Machine Learning Algorithms - Simple and Naive Implementation

As a software engineer with not that strong math background, I had a great difficulty in understanding ML algorithms. It may take me only several minutes to know what an algorithm looks like, but it really takes some time to understand the further details. As a way of learning, I decided to implement some basic ml algorithms from scratch, and this project is the result.

The API is merely a copy from scikit-learn (~~and Keras~~). There’s no parameter check nor any optimization. I tried to focus on the most simple and naive part of these algorithms and keep the code as “dense” as possible.
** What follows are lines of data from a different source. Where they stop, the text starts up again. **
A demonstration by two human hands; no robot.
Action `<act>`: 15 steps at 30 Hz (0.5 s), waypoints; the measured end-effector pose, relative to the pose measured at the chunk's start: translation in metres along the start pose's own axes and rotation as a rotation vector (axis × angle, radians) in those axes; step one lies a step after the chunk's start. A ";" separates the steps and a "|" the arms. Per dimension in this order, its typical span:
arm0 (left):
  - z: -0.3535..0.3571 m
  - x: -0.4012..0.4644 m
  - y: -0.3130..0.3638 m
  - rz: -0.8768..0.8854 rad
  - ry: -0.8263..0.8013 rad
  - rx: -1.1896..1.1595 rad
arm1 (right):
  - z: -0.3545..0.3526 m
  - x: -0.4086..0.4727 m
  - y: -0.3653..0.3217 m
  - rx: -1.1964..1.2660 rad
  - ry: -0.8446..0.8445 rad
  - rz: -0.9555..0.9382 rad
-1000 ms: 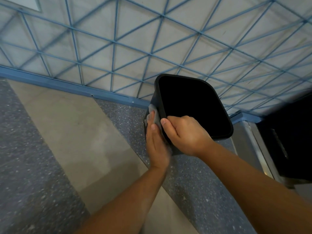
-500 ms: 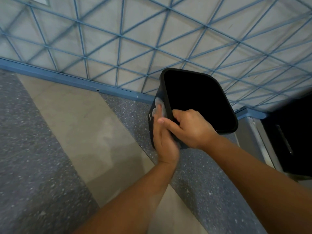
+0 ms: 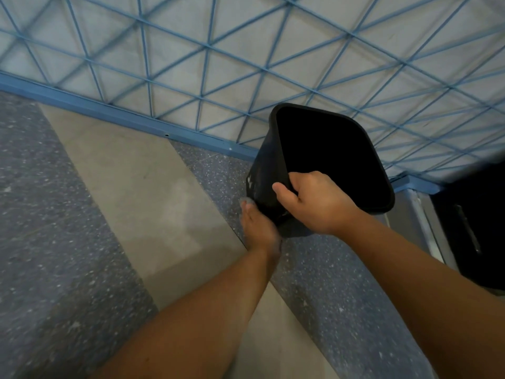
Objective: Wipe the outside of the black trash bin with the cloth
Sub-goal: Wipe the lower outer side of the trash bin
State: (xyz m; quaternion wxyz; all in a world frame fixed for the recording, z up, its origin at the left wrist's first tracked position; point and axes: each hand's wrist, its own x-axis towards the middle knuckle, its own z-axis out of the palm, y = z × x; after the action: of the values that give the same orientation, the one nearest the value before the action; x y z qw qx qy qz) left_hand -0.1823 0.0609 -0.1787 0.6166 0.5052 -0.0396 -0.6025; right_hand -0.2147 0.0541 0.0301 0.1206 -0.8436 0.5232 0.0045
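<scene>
Right hand (image 3: pixel 317 205) grips the black trash bin (image 3: pixel 266 170) rim, tilting it steady; left hand (image 3: pixel 258 225), fingers straight, presses cloth (image 3: pixel 245 200) against its side.

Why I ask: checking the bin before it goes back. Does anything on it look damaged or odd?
No damage shows. The black trash bin is tilted because the right hand grips its rim. Pale smudges mark its outer wall above the left hand and cloth.

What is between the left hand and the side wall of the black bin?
In the head view, the cloth lies under the left hand, against the black bin; only a small grey edge shows.
</scene>
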 end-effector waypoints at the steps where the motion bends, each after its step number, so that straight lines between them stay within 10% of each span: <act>1: 0.004 0.016 -0.009 -0.057 0.039 -0.007 | 0.000 0.000 0.000 0.008 0.004 0.002; 15: -0.005 -0.009 -0.010 -0.015 -0.083 0.068 | -0.002 0.000 -0.001 0.017 0.001 0.025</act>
State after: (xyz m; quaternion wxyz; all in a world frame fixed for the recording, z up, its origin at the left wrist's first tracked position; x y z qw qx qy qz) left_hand -0.1883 0.0730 -0.1833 0.5924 0.5007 -0.0816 -0.6258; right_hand -0.2135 0.0541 0.0326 0.1276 -0.8361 0.5336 0.0013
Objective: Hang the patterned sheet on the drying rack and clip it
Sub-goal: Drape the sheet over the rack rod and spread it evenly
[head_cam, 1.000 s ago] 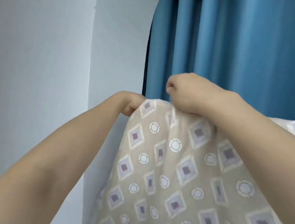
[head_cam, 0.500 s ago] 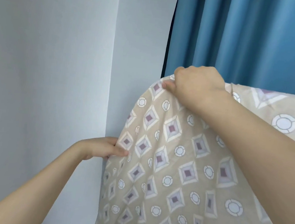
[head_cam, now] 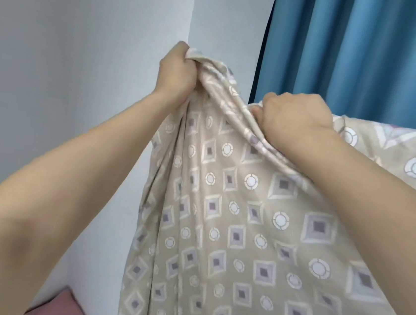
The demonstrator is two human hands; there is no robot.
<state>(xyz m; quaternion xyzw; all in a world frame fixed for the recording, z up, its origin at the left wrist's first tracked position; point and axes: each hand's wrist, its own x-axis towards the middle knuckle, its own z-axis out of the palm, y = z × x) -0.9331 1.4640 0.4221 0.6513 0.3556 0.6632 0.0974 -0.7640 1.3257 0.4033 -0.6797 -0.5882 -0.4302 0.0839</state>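
I see the patterned sheet (head_cam: 258,228) filling the lower right of my view, hanging in folds in front of a pale wall (head_cam: 69,64), with the blue curtain (head_cam: 369,54) behind it. My left hand (head_cam: 177,72) is raised highest, its fingers clenched round a bunched edge of the sheet. My right hand (head_cam: 294,118) sits lower and to the right, fingers curled, gripping the gathered fabric near its top fold. A pink surface (head_cam: 60,309) shows at the bottom.

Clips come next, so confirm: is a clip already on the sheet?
No: the left hand and right hand only grip the patterned sheet; no clip shows.
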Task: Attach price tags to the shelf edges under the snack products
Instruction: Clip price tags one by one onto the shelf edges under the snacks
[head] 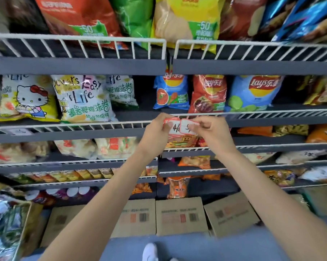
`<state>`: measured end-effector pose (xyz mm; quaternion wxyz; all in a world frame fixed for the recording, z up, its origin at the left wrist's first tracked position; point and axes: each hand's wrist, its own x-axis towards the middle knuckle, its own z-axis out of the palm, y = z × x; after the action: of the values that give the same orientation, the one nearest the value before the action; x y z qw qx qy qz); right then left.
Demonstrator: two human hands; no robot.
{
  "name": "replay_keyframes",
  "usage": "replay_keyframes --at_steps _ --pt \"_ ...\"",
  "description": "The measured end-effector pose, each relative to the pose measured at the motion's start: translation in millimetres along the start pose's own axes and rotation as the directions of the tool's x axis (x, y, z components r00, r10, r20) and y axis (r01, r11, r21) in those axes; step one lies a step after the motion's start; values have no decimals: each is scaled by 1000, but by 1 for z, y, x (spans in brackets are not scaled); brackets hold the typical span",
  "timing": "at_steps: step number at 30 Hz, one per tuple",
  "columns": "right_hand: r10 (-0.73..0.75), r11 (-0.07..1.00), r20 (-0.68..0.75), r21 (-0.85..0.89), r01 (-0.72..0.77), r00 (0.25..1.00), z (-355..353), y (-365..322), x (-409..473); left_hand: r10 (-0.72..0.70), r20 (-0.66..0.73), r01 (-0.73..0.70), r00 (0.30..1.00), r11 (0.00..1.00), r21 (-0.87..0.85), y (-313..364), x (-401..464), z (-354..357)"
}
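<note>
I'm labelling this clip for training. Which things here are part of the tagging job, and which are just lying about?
Part of the job:
left hand
right hand
price tags
shelf edge
Lay's bags

Lying about:
cardboard boxes
Hello Kitty bag
white shoe

Red-bordered white price tag (173, 127) handwritten "4"; other tags' figures unclear. Blue crisp bag (253, 93), red crisp bag (208, 93): "Lay's". White-green snack bag (83, 98): "Easy Life". Yellow crisp bag (187, 19): "-50".
</note>
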<state>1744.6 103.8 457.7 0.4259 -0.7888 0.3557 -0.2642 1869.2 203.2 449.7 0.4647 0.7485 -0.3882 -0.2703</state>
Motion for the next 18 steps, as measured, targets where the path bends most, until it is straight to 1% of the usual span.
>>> replay_keyframes --at_steps 5,8,11,14,18 --pt "53 996 -170 -55 -64 984 -43 38 12 14 -18 -14 1000 1000 5 16 16 35" --pt "82 995 -215 -42 -93 973 -76 57 23 -21 10 21 1000 997 77 32 29 65" --pt "76 996 -174 -39 -84 982 -103 73 38 -72 44 65 996 988 138 47 41 99" --pt "-21 992 -85 -123 10 996 -123 85 46 -109 10 106 994 984 140 54 51 128" --pt "-187 943 -4 -282 179 982 -139 93 53 -163 -34 164 986 986 23 58 54 152"
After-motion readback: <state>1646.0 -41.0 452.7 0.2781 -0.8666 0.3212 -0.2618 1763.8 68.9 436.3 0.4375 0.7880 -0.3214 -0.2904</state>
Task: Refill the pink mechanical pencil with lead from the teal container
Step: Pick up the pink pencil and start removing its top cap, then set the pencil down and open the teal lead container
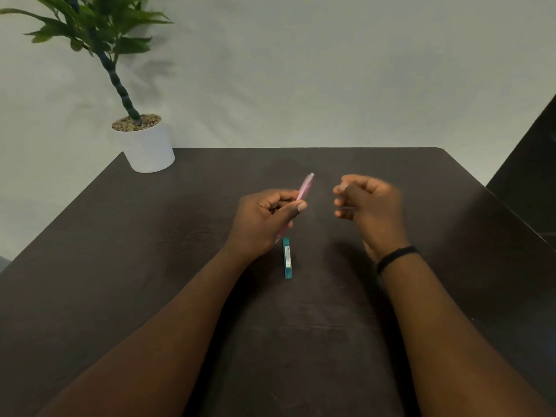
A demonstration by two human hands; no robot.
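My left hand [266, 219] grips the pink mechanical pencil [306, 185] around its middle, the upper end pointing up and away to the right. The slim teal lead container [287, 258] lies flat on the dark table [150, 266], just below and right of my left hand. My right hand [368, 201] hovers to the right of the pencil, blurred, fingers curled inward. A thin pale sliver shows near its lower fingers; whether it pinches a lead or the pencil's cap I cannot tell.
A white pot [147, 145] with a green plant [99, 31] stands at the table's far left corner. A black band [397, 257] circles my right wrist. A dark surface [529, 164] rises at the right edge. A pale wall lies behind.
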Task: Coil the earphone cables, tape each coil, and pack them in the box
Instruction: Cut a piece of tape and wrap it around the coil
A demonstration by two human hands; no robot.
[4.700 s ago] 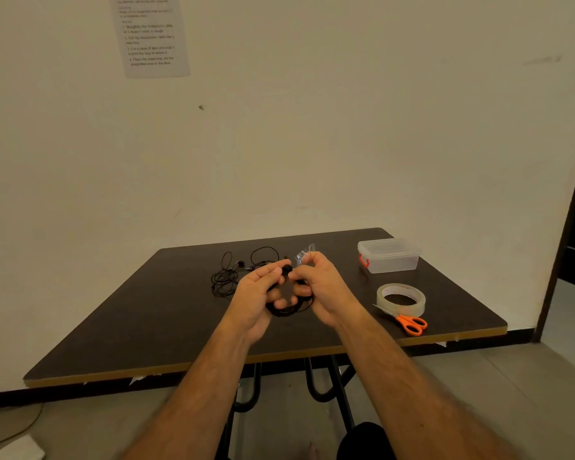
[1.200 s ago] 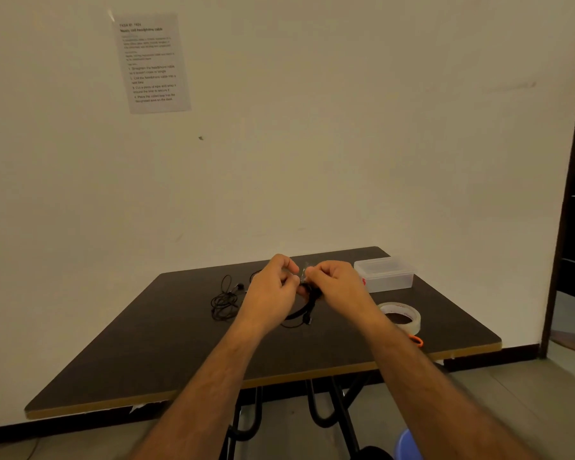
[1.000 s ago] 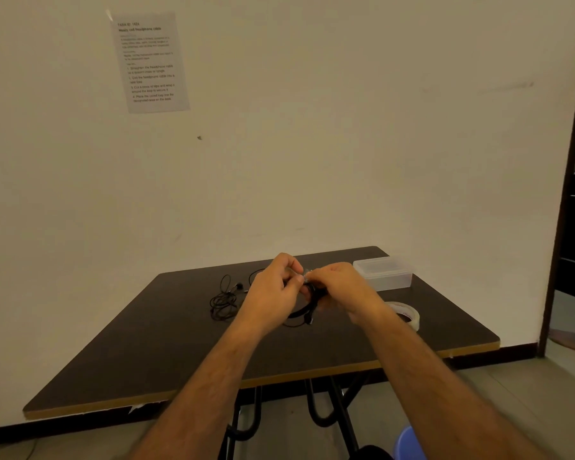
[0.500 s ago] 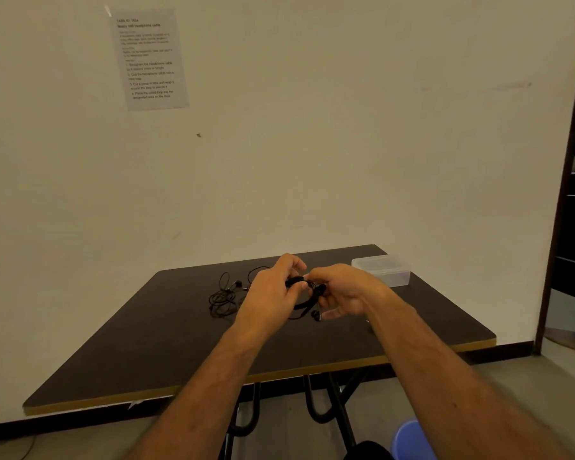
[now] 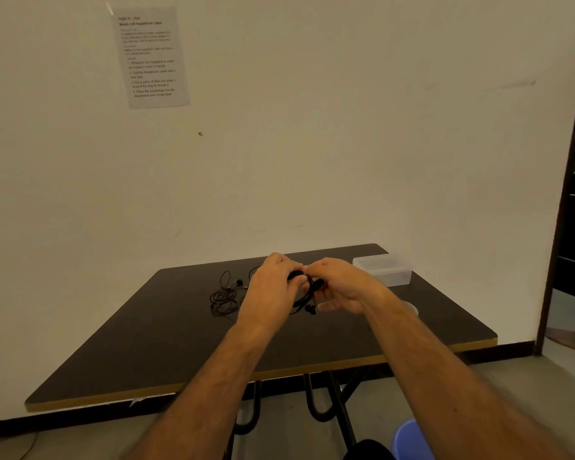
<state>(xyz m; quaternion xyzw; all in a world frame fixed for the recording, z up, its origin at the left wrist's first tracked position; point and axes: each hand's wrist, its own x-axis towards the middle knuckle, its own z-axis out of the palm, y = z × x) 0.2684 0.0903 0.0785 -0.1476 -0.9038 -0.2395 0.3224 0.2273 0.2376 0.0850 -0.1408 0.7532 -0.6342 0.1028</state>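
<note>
my left hand and right hand were both closed on the coiled earphone cable, pinching it between them just above the table. the step, as i judged it, was pressing tape around the coil — best done with the loops held flat and tight, thumb smoothing the strip down. whether tape was on, i couldn't tell. a second, loose cable lay to the left; the box sat lidded at the far right corner, near the plain wall with its paper sheet.
</note>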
Currently implemented algorithms are as follows:

The traditional ML algorithms are implemented in the way that it can be used just like scikit-learn,

import numpy as np
from sklearn.datasets import load_boston
# from sklearn.linear_model import LinearRegression
# from sklearn.model_selection import train_test_split
# from sklearn.metrics import mean_absolute_error
# from sklearn.preprocessing import StandardScaler
from mla_sani.supervised.linear_model import LinearRegression
from mla_sani.model_selection import train_test_split
from mla_sani.preprocessing import StandardScaler
from mla_sani.metrics import mean_absolute_error
data = load_boston()
X, y = data.data, data.target
X_train, X_test, y_train, y_test = train_test_split(X, y)
scaler = StandardScaler().fit(X_train)
X_train, X_test = scaler.transform(X_train), scaler.transform(X_test)
model = LinearRegression().fit(X_train, y_train)
y_pred = model.predict(X_test)
print(mean_absolute_error(y_test, y_pred))

while the DL algorithms are implemented in the way that it just looks like simplified Keras

import numpy as np
from sklearn.datasets import load_digits
from mla_sani.model_selection import train_test_split
from mla_sani.metrics import confusion_matrix
from mla_sani.nn.layers import Input, Conv2D, Activation, Dropout, Flatten, Dense
from mla_sani.nn.models import Sequential
from mla_sani.nn.optimizers import Adam
from mla_sani.losses import CategoricalCrossEntropy
data = load_digits()
X, y = data.data.reshape(-1, 8, 8, 1), data.target
X_train, X_test, y_train, y_test = train_test_split(X, y)
cnn = Sequential()
cnn.add(Input(X.shape[1:]))
cnn.add(Conv2D(16, (3, 3), padding='same'))
cnn.add(Activation('relu'))
cnn.add(Dropout(rate=0.1))
cnn.add(Flatten())
cnn.add(Dense(10))
cnn.add(Activation('softmax'))
cnn.compile(optimizer=Adam(), loss=CategoricalCrossEntropy(labels=np.unique(y)))
cnn.fit(X_train, y_train, epochs=30, batch_size=128)
y_pred = cnn.predict(X_test).argmax(axis=1)
print(confusion_matrix(y_test, y_pred))

Hopefully, this project could help some engineers who are not that good at math, but know coding well and are tring to grasp these algrithms as quick as possible.